A friend and colleague contacted me recently via e mail – the subject line was “your perils of wisdom”.  I thought she was being ironic and funny, but it turns out her spell checker somehow got involved. I thought it was an appropriate mistake.

As her request came hot on the heels of two different-but-same requests – a “can I pick your brains?” and a “I need some feedback on this” I had cause to reflect on how after 17 years raising a child with special needs I may, in fact, have valid, useful and sometimes perilous things to say.

So I’ve started this blog. Not to represent anyone other than myself and our family. But to share what it’s like for us. How it feels down here at the coalface. What I was warned about, what proved to be true, what didn’t. Some tips and tricks I’ve picked up over the years. The good, the bad, certainly the ugly.

I hope I won’t be too ranty. But I might. Because we families sometimes have to be a bit rantier than other people in order to he heard. Understood.

One of the first things said to us after our daughter was born and her disabilities revealed was – “You’re going to have to grow some balls. You’ll have to fight for her”

I didn’t like hearing that (I didn’t like hearing any of it!)

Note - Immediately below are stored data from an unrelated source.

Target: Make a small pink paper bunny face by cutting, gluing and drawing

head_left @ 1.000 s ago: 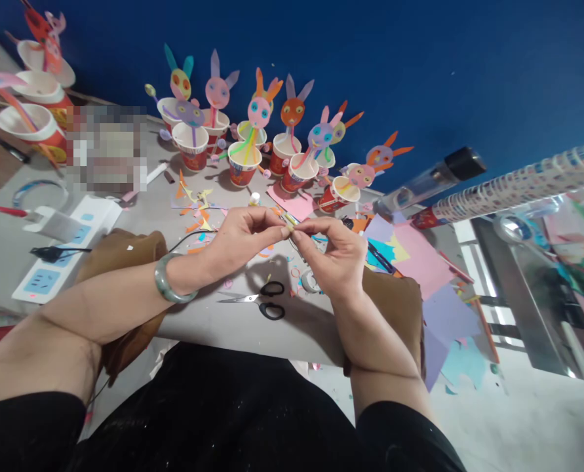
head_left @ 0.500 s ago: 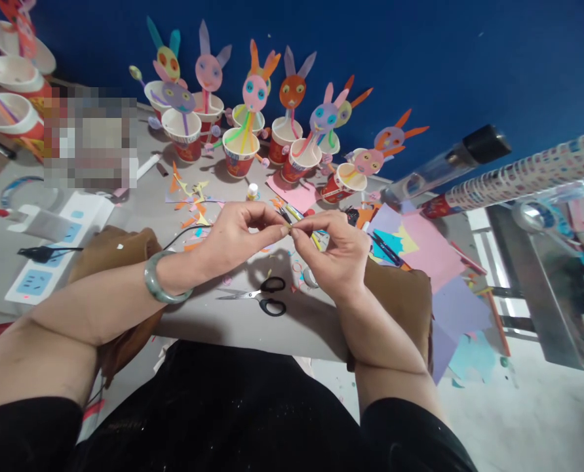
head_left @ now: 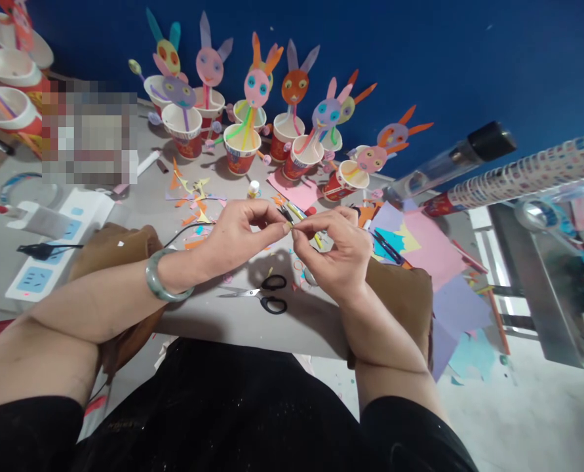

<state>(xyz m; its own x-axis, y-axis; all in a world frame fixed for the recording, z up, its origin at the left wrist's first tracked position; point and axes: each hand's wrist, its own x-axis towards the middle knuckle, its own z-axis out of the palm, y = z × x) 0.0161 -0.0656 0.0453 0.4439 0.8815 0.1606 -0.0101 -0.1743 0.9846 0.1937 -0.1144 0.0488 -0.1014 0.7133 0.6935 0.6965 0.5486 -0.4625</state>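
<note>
My left hand [head_left: 245,236] and my right hand [head_left: 335,246] meet above the table, thumbs and forefingers pinched close together. Something tiny is between the fingertips, too small to make out. Below them a pair of black-handled scissors [head_left: 271,295] lies on the grey table [head_left: 252,324], blades pointing left. Behind the fingertips are slim pens [head_left: 296,211], partly hidden by the hands. A round white roll [head_left: 311,276] sits half covered under my right hand. Coloured paper scraps [head_left: 193,190] are scattered beyond my left hand.
Paper cups with rabbit-faced figures [head_left: 241,154] line the back by the blue wall. Coloured paper sheets [head_left: 439,252] and a dark pen-like tool [head_left: 389,248] lie right. A stack of cups [head_left: 522,172] leans there. A white power strip [head_left: 58,242] is at left; brown cushions [head_left: 402,308] lie under my forearms.
My hands stay almost in the same place, still pinched together, with the right fingers shifted slightly. The whole view has tilted a little.
</note>
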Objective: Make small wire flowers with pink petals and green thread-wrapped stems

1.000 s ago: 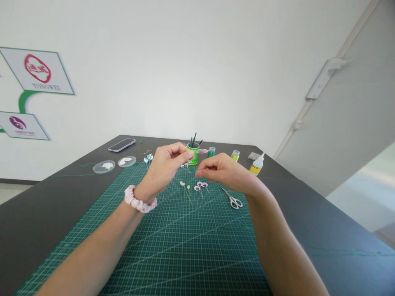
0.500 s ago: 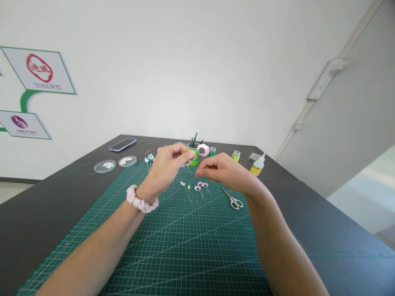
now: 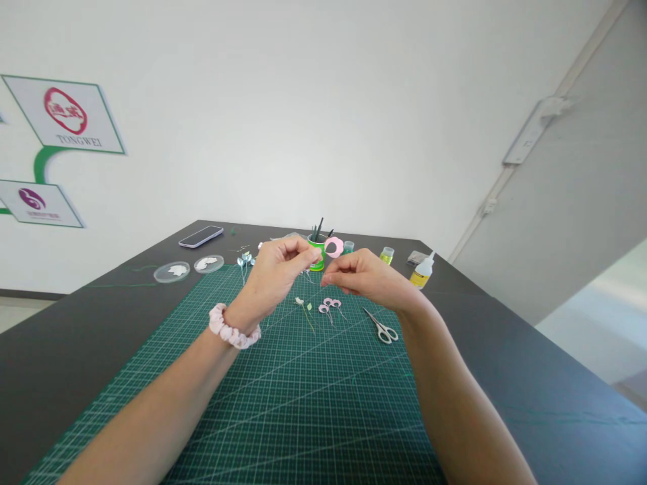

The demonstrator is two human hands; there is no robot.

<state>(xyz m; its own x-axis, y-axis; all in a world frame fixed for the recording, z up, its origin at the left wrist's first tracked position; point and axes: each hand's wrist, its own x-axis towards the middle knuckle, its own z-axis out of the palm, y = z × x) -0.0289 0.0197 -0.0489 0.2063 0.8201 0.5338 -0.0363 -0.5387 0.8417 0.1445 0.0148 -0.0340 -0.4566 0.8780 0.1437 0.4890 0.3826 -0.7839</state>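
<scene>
My left hand (image 3: 286, 269), with a pale scrunchie (image 3: 233, 328) at the wrist, is closed in a pinch. At its fingertips is a pink scalloped petal (image 3: 338, 246) with an open middle. Just below and to the right, my right hand (image 3: 361, 275) is also pinched; what it grips, perhaps thin wire, is too fine to make out. Beneath the hands, several small pink petals on wire stems (image 3: 324, 308) lie on the green cutting mat (image 3: 303, 404). A white bud on a green stem (image 3: 306, 314) lies to their left, and white-handled scissors (image 3: 383, 329) to their right.
Behind the hands stands a green can (image 3: 317, 259) of dark tools. A glue bottle (image 3: 422, 272) and a yellow-green jar (image 3: 387, 255) are at right. Two clear dishes (image 3: 172, 272) with white pieces, silvery-blue flowers (image 3: 246, 259) and a phone (image 3: 201, 236) are at left.
The pink petal has turned slightly and its opening shows more fully. My right hand has shifted up a little; my left hand keeps its pinch almost in place.
</scene>
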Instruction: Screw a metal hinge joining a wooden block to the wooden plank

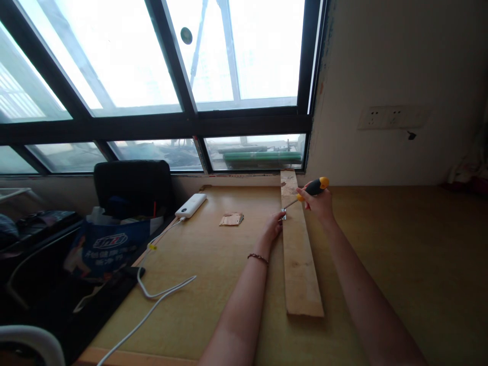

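Observation:
A long wooden plank (299, 259) lies on the table, its far end by the window sill. A small silvery metal plate (283, 214) sits at the plank's left edge; it is too small to tell its exact kind. My left hand (272, 227) is closed at that edge, fingertips pinching the plate against the wood. In my right hand (318, 203) is a screwdriver (315, 187) with a black and yellow handle, held tilted over the plank. Its shaft points down and left, and the tip meets the plate or stops just above it.
Left of the plank, a small stack of brownish pieces (231, 219) lies on the table (229, 264). A white power bank (191, 205) with a white cable (168, 292) is farther left. Beyond the table's left edge are a black chair (133, 183) and a blue bag (114, 249).

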Action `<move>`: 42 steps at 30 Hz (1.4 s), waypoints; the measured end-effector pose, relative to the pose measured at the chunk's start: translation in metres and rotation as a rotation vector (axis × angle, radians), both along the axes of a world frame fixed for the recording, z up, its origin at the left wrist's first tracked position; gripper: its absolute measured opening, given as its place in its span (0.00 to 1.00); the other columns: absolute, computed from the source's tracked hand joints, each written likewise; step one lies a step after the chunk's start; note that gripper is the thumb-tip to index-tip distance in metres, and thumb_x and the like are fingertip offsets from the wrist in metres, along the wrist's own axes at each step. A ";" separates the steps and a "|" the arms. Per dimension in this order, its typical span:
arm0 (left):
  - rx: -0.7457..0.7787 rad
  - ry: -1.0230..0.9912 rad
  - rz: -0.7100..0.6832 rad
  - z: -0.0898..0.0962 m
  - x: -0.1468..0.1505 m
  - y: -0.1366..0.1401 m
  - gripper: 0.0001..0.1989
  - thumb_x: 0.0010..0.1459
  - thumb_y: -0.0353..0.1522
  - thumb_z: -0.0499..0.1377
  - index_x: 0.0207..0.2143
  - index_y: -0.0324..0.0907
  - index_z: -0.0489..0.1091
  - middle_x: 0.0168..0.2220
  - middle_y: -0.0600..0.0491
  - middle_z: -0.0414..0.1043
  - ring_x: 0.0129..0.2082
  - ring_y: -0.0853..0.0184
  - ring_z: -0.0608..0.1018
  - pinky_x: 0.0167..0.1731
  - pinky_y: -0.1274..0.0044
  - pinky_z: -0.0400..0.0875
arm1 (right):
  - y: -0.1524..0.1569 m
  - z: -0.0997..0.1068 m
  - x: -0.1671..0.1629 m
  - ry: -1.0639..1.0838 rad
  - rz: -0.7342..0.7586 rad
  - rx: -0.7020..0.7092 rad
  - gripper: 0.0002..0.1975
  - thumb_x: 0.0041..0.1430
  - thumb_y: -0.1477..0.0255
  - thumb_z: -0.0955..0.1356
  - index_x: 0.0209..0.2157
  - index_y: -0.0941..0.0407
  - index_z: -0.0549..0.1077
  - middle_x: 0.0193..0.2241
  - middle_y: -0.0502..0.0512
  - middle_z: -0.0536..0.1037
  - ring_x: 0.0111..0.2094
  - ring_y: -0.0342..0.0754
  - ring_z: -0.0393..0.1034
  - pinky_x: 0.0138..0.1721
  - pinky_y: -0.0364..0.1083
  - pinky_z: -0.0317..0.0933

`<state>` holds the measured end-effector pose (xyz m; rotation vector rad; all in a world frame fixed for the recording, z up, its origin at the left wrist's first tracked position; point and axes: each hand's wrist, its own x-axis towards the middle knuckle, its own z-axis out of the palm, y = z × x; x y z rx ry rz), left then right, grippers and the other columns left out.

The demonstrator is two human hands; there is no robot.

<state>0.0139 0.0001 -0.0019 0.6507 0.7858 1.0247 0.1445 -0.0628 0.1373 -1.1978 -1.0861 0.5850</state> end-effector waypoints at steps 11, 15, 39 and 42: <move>0.018 -0.010 -0.016 -0.003 -0.001 0.003 0.09 0.48 0.28 0.59 0.34 0.33 0.68 0.29 0.46 0.74 0.27 0.66 0.77 0.32 0.75 0.73 | -0.001 0.005 0.010 0.080 0.263 -0.047 0.15 0.31 0.70 0.75 0.25 0.59 0.72 0.24 0.55 0.77 0.21 0.50 0.73 0.23 0.47 0.71; 0.037 0.028 -0.048 0.000 -0.003 0.002 0.09 0.49 0.29 0.58 0.34 0.33 0.68 0.29 0.46 0.74 0.27 0.66 0.77 0.31 0.74 0.73 | 0.000 0.005 0.007 -0.106 0.001 -0.017 0.14 0.31 0.68 0.75 0.22 0.58 0.71 0.24 0.57 0.78 0.20 0.53 0.73 0.18 0.46 0.69; 0.115 0.387 -0.195 0.008 -0.013 -0.002 0.15 0.50 0.42 0.55 0.29 0.38 0.65 0.21 0.52 0.68 0.18 0.70 0.72 0.18 0.80 0.67 | -0.008 0.012 0.000 -0.271 0.008 -0.085 0.15 0.36 0.63 0.73 0.22 0.57 0.66 0.20 0.53 0.75 0.16 0.48 0.71 0.14 0.40 0.64; 0.127 0.393 -0.191 0.005 -0.013 0.001 0.15 0.50 0.42 0.55 0.28 0.38 0.64 0.20 0.54 0.67 0.17 0.72 0.71 0.17 0.80 0.66 | -0.010 0.014 -0.002 -0.323 0.016 -0.101 0.15 0.37 0.62 0.72 0.23 0.57 0.66 0.21 0.53 0.76 0.17 0.48 0.71 0.16 0.41 0.65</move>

But of course it turned out to be right and we’ve written plenty of letters of complaint and concern. We’ve also written many letters of gratitude and congratulations. Because when you’ve got a child with special needs – and people don’t complain at you or make a fuss – then it can seem as if they’re doing you a massive favor. By just treating your kid “normally”

Now there’s a word. Do we use the word “normal”? I try not to – I prefer to say “ordinary” when talking about other people’s kids.

Describing my neuro-typical son as “ordinary” gets a round of “awwwww! he’s not ordinary!” Without fail. Words have connotations and it seems it’s not ok to describe normal kids as ordinary.

But it is apparently ok to describe normal kids as “retards”.

Usually if it’s among their own peer group and it’s in response to a crap photograph  ;  “OMG I look like a total retard!”

This is potentially awkward in real life conversation – but easily glossed over on social platforms like Facebook.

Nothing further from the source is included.